• [Required work]
Instruction for the data below: set down exactly the lines from the line with "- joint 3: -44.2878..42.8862" to the line with "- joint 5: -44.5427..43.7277", inclusive, and no others.

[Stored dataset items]

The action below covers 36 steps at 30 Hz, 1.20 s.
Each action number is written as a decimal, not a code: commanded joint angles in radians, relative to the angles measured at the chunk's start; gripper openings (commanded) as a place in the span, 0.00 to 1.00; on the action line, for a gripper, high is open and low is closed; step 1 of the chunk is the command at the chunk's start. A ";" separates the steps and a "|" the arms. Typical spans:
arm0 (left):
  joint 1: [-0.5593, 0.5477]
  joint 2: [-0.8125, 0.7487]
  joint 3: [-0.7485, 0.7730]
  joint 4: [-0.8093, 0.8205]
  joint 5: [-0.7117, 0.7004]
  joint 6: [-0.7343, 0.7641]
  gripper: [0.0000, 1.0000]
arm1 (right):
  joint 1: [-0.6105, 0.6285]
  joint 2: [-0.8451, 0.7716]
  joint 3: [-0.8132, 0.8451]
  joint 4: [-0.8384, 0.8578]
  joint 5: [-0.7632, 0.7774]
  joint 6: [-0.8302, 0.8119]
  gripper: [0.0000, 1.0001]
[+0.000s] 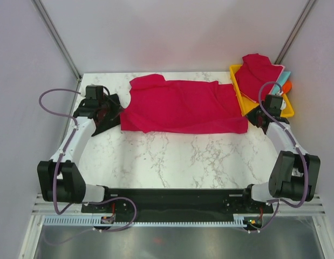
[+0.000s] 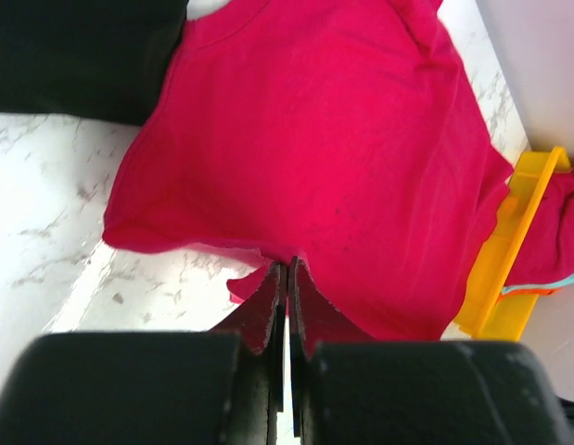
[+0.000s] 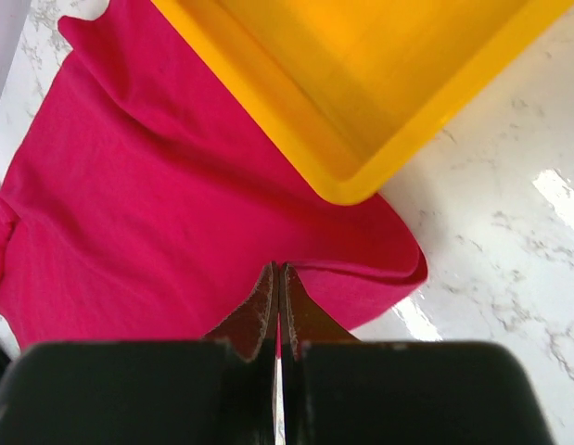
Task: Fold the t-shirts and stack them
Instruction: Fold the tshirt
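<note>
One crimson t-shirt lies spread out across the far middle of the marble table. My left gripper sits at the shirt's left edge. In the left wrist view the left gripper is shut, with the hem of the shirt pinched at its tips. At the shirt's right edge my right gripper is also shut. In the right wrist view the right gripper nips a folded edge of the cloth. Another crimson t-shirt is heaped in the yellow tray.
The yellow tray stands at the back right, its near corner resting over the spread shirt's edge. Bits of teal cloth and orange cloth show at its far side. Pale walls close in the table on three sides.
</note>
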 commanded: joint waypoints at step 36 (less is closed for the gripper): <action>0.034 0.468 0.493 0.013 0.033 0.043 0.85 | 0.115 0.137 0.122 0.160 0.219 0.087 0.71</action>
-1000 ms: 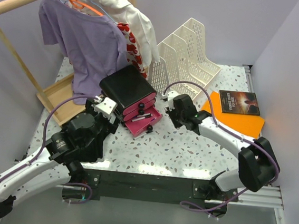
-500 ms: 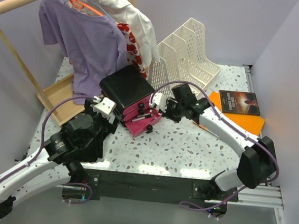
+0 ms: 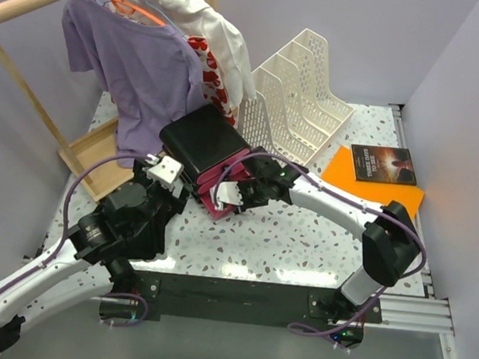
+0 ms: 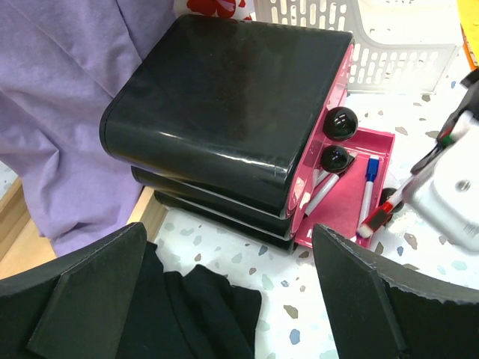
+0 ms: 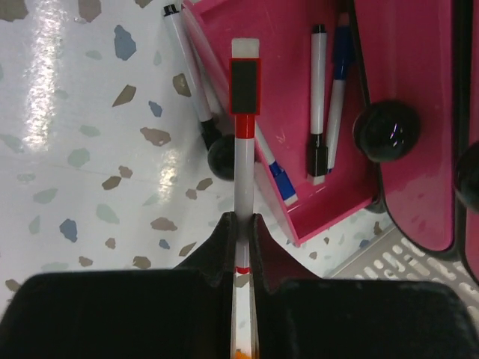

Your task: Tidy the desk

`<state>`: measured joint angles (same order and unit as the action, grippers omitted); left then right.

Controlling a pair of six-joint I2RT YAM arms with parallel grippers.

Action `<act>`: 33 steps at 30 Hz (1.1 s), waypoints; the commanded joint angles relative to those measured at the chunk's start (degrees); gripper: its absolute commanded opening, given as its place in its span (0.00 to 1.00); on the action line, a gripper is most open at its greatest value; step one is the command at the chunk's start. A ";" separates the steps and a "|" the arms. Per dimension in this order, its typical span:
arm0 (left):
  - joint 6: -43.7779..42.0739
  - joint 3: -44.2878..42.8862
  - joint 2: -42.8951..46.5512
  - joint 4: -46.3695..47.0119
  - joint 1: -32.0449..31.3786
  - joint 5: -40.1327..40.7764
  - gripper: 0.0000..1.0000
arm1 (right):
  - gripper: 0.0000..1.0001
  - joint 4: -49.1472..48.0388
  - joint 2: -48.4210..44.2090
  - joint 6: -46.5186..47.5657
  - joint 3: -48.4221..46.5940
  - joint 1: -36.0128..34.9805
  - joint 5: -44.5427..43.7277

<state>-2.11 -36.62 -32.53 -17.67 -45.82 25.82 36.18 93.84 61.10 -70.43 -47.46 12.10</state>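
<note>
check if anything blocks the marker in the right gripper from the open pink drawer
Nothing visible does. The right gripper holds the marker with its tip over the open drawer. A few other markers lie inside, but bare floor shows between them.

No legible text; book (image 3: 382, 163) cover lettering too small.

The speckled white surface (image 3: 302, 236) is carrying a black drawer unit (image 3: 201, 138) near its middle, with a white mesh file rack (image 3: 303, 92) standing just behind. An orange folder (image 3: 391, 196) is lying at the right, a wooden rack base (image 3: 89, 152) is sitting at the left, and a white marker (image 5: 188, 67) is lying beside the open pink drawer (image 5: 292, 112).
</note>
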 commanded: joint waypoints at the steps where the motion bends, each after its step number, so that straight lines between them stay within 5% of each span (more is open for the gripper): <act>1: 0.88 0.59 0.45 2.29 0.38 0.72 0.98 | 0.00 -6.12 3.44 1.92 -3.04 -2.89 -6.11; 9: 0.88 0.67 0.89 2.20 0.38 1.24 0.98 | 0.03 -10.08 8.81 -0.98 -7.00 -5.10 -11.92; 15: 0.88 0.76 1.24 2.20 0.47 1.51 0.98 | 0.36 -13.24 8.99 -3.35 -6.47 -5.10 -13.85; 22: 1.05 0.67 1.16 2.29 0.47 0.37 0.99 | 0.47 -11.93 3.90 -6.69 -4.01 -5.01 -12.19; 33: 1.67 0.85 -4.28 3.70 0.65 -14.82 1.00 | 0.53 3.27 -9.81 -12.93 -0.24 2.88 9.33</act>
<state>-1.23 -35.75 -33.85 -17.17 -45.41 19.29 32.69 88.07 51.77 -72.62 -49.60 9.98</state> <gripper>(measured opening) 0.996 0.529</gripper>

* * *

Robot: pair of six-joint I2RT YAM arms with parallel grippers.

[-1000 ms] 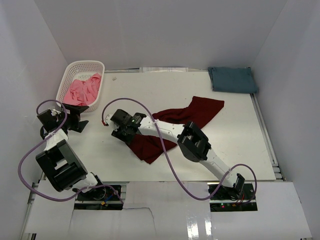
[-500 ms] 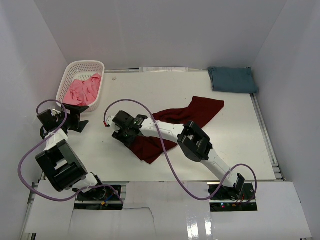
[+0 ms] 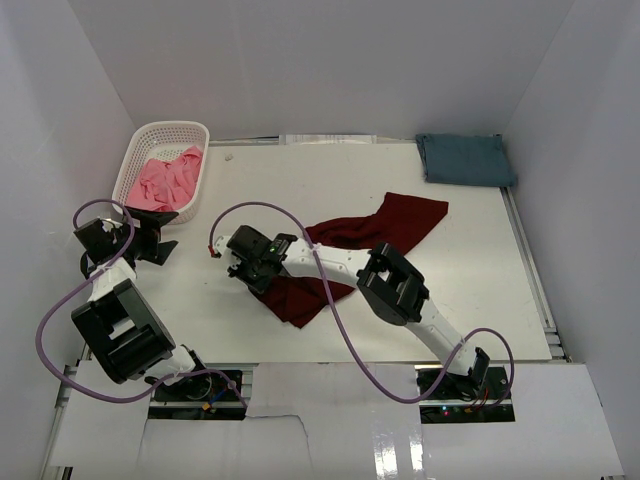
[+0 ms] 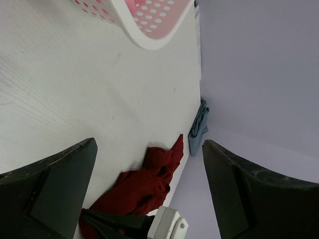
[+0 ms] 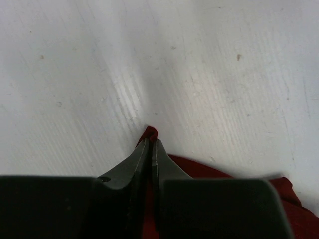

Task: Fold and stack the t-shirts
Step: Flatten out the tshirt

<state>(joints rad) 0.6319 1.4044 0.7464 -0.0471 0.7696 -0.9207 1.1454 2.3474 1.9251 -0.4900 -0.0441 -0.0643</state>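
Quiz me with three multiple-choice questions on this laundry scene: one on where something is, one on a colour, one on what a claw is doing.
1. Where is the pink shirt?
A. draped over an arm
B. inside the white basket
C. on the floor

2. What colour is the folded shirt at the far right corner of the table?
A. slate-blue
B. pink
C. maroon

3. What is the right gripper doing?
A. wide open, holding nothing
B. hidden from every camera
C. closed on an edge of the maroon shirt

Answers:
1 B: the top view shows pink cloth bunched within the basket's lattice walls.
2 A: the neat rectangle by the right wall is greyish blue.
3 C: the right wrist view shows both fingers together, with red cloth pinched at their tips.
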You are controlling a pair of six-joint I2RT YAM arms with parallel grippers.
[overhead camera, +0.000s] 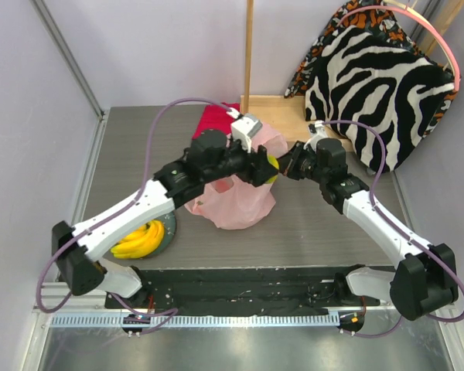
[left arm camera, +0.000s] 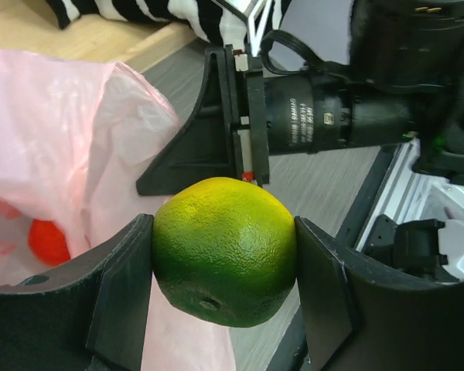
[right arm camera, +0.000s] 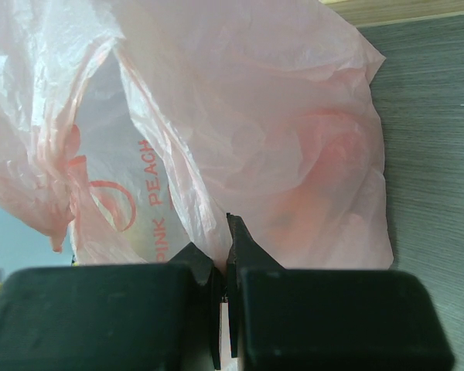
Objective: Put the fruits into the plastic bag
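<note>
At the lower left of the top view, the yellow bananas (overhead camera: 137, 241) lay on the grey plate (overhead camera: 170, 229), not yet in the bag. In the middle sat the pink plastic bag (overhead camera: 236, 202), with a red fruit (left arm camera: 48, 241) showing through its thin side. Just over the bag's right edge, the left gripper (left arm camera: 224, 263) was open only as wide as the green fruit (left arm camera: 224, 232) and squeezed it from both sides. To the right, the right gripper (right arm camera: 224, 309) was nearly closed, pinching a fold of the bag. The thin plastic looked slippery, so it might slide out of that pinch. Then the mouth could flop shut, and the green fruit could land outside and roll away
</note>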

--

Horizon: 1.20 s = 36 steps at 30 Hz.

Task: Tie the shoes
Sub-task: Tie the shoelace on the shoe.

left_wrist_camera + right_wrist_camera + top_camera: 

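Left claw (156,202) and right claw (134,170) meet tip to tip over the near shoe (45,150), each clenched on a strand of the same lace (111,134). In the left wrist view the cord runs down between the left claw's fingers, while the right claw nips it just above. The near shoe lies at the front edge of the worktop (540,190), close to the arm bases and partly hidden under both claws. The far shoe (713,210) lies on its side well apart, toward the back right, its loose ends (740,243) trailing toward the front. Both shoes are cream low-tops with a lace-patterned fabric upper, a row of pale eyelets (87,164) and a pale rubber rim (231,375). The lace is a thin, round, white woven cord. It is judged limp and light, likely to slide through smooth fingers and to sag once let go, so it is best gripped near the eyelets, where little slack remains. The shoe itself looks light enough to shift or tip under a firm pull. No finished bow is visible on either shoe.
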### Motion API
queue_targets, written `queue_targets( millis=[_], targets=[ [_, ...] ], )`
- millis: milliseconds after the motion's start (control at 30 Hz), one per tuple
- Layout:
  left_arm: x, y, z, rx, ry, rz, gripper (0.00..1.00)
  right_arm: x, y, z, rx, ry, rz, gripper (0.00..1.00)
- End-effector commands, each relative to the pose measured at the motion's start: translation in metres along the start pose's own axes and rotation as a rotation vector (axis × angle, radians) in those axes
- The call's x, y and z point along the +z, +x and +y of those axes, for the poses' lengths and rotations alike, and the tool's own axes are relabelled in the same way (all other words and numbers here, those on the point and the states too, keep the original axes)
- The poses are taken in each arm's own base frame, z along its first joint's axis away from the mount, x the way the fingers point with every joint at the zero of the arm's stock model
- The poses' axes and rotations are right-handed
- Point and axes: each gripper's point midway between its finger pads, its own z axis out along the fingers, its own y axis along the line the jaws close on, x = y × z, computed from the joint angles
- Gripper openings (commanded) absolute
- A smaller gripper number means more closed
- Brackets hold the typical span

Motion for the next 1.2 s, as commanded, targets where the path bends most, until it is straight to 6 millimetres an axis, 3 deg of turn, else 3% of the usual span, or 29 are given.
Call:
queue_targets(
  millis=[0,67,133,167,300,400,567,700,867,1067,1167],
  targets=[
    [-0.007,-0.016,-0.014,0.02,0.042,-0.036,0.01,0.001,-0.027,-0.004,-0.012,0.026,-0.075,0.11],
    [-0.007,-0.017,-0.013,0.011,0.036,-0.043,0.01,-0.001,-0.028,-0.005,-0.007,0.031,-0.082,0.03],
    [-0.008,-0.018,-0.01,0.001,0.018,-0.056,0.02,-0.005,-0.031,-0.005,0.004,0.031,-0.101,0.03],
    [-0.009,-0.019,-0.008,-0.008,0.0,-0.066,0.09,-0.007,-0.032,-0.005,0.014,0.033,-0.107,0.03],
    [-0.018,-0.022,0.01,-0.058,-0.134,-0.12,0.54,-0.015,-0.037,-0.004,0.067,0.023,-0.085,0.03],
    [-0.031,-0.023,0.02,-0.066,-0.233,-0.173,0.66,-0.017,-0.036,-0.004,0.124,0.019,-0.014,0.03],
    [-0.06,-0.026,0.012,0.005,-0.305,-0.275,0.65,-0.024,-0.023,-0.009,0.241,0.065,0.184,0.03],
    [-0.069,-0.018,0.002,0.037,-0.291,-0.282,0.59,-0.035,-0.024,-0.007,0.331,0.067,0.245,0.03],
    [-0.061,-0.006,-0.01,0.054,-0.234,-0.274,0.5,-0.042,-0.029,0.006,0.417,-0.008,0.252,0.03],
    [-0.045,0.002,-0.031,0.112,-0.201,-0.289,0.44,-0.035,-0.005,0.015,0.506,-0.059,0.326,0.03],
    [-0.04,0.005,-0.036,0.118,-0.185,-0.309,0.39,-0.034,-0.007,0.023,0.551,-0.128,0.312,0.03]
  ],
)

• [Your solution]
  - joint 3: -44.2878..42.8862
  - joint 2: -42.8951..46.5512
  - joint 4: -46.3695..47.0119
  - joint 1: -32.0449..31.3786
  - joint 5: -40.1327..40.7764
  - gripper: 0.0000..1.0000
arm1 (right):
  - gripper: 0.0000..1.0001
  - joint 4: -49.1472..48.0388
  - joint 2: -48.4210..44.2090
  - joint 6: -46.5186..47.5657
  - joint 3: -48.4221..46.5940
  - joint 1: -36.0128..34.9805
  - joint 5: -44.5427..43.7277

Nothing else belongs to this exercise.